This is Harmony Meads, aged twenty-nine, as Ibrahim the estate agent lets her cry in his office and gives her more tissues from the little travel pack his wife always makes him carry because she can’t stand his sneezing.
Her backside spills out over the edges of the chair she sits on. When she nods, layers of skin bubble and flow, walrus-like, beneath her chin. When she shakes her head, the soft flesh around her jaw seems to trail a little bit behind the rest of her, like a flag caught in the wind. Her chubby fingers poke, futile, at the screen of her mobile phone. She has to sleep with a hot water bottle beneath her right hip, even in summer, because there’s an ache there that she can’t get rid of but which Fullife assures her is just the side effect of her bone structure changing now she’s no longer being supported by Hale and Hearty and her body is reverting to running things for itself. She has athlete’s foot, the skin peeling in thick white strands. The acne down her back and chest is less individual spots than contours poked with cathedrals and churches of pus, an ordnance survey of rupturing, diseased flesh.

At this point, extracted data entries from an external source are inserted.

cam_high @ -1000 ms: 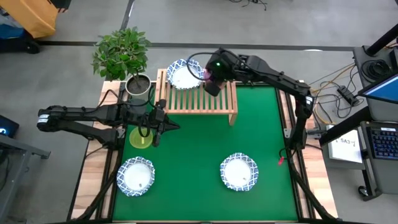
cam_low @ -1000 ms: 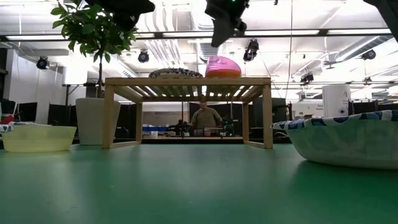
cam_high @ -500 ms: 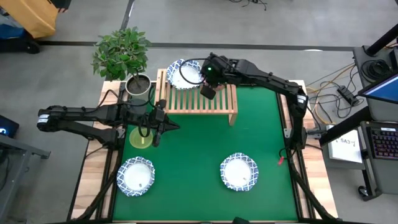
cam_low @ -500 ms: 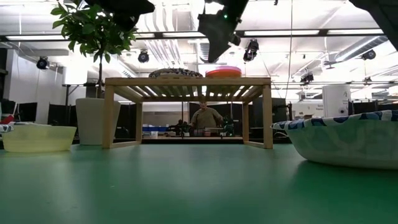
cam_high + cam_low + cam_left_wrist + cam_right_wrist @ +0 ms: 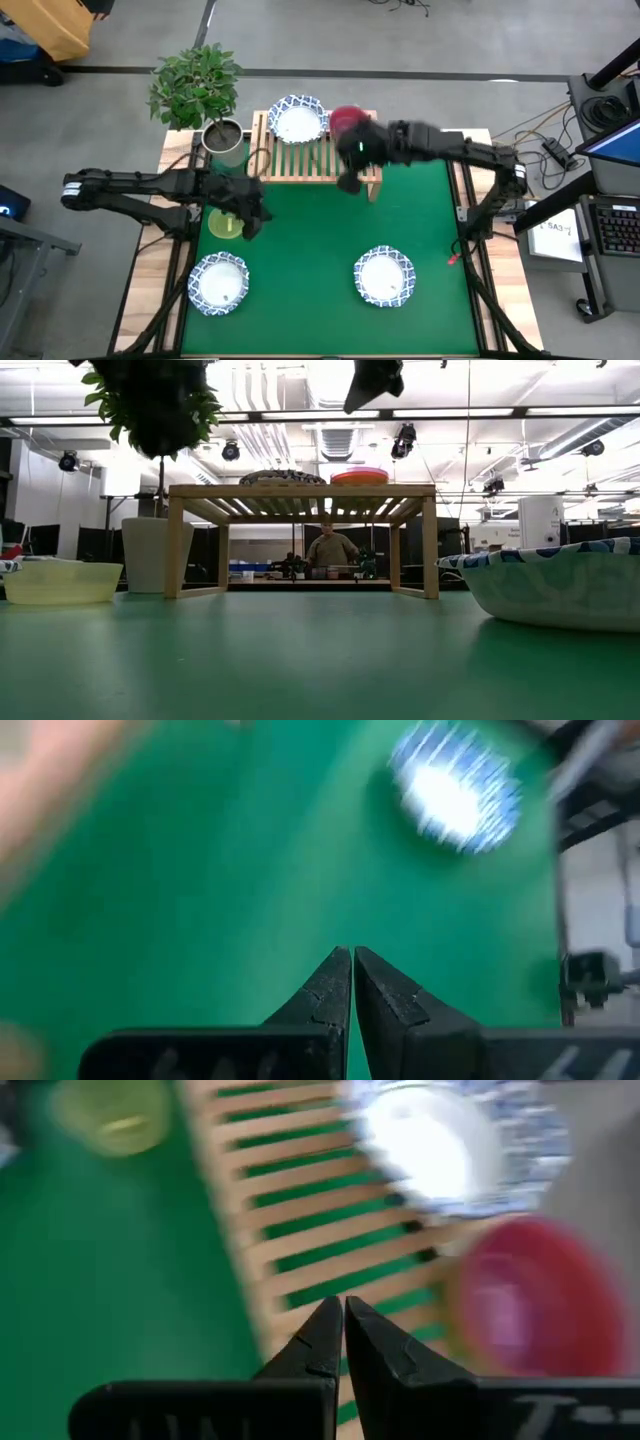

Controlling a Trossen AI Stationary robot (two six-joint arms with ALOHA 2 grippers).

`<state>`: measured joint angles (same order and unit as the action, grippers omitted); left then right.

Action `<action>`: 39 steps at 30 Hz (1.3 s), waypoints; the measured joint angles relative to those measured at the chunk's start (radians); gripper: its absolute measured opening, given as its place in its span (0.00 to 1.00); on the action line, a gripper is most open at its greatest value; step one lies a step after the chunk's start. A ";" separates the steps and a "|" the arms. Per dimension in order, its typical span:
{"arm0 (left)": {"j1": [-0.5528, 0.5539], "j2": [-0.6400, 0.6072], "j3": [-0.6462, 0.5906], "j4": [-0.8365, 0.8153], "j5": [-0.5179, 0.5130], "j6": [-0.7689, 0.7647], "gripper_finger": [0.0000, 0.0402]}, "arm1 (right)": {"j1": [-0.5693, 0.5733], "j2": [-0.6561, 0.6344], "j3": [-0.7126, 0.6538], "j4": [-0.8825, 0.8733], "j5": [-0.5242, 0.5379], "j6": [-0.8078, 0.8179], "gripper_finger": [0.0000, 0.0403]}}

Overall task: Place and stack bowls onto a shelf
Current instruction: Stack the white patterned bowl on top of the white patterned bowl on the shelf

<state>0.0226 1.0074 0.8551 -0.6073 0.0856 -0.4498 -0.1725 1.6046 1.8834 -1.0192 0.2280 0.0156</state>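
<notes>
On the slatted light-wood shelf [image 5: 318, 152] sit a blue-rimmed white bowl [image 5: 297, 119] and, beside it, a plain red bowl [image 5: 345, 119] (both upright), with the right end effector [image 5: 349, 183] clenched empty at the shelf's front edge.

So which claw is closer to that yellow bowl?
The left claw: it hangs right beside the yellow bowl, at its edge. The right claw is far off by the shelf, near the red bowl.

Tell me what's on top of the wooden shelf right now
Two bowls sit on the shelf: a blue-rimmed white bowl and a red bowl beside it. Nothing is visibly stacked in either.
</notes>
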 joint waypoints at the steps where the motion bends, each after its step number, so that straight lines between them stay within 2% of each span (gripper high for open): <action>1: -0.011 0.009 0.000 -0.057 0.000 -0.058 0.00 | 0.029 -0.020 -0.040 0.021 0.001 0.011 0.02; 4: -0.082 0.037 0.000 -0.187 0.020 -0.210 0.00 | 0.106 -0.089 -0.153 0.095 0.003 0.042 0.02; 8: -0.236 0.072 0.000 -0.204 0.132 -0.388 0.00 | 0.181 -0.168 -0.287 0.178 0.016 0.094 0.02; 15: -0.447 0.170 0.000 -0.201 0.140 -0.815 0.01 | 0.255 -0.280 -0.458 0.314 0.088 0.144 0.02; 22: -0.614 0.292 0.000 -0.164 0.142 -1.086 0.14 | 0.268 -0.328 -0.569 0.378 0.086 0.137 0.02; 27: -0.686 0.363 0.001 -0.099 0.141 -1.191 0.27 | 0.267 -0.333 -0.609 0.377 0.083 0.141 0.02; 30: -0.715 0.400 0.002 -0.068 0.105 -1.226 0.33 | 0.269 -0.336 -0.614 0.378 0.078 0.139 0.02; 39: -0.777 0.545 0.002 -0.058 0.096 -1.261 0.35 | 0.332 -0.336 -0.617 0.379 0.078 0.149 0.02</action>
<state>-0.7540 1.5522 0.8570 -0.6652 0.1818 -1.7110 0.1599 1.2682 1.2667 -0.6403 0.3061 0.1649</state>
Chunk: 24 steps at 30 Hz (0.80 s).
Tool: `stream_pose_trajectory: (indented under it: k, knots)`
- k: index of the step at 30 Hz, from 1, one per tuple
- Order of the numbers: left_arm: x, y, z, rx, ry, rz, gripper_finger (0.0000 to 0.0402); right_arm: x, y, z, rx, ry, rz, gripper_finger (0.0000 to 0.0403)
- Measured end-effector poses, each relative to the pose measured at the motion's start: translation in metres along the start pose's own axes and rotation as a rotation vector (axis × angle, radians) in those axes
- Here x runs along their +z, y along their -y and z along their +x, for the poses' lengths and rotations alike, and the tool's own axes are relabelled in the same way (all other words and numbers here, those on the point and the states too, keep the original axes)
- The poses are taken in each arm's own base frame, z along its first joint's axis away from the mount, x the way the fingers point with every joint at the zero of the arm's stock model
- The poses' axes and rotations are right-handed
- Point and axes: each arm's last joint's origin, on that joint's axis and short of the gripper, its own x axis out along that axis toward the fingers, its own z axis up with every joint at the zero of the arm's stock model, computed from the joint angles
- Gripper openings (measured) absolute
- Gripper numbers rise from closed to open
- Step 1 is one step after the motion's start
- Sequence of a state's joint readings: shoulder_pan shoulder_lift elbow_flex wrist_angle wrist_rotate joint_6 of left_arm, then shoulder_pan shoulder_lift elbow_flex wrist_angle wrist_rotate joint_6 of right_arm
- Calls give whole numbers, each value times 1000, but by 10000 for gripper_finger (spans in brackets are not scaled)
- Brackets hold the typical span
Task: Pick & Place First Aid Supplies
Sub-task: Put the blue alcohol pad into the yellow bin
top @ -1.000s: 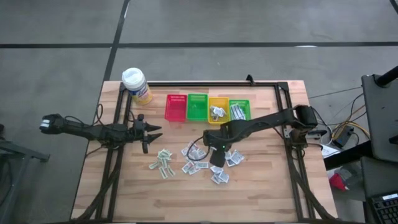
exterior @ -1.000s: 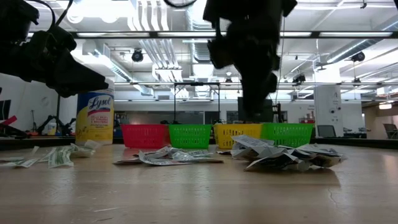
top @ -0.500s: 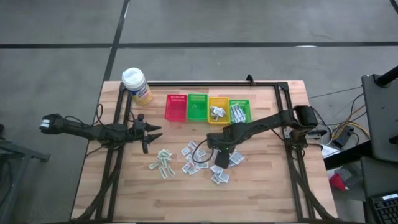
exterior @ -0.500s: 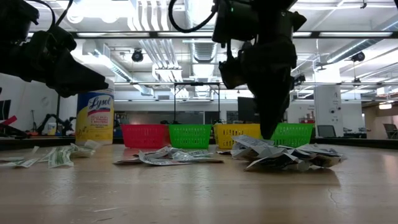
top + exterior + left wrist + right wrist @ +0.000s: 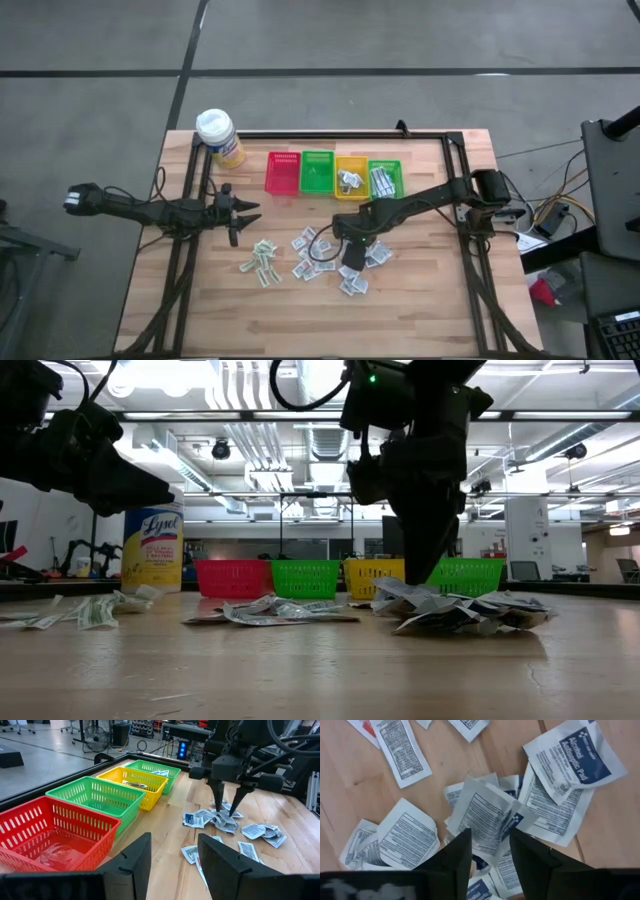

Ibrahim lends her £500 from his own pocket.
She does the sensible thing and pays off what she still owes to her landlady, the outstanding bailiff’s fee from her old place and her water bill. That leaves her £80. She tries to give it to Fullife, but before she can make the transfer, the money is gone, sucked away automatically by the credit card company to cover her outstanding debt.
She doesn’t notice particularly when Fullife tunes down her libido to a dull, grey nothing on continued non-payment. It’s not like she’s going to get much anyway. The nanos shut down her L-cones after three months at the maxed-out debt cap, and the colours red and green vanish from her world.
She goes back to Ibrahim.
“I just . . . £500 was kind, you were so kind, but I’m . . . I’m . . . begging. That’s what I’m doing. I’m begging. I’m begging you. I can’t—I’m begging.”
Ibrahim smiled without his eyes, and she knew what that smile was, knew what it meant and knew that she was without hope. “I’m sorry, Harmony. I’m really sorry. I don’t know what we can do for you.”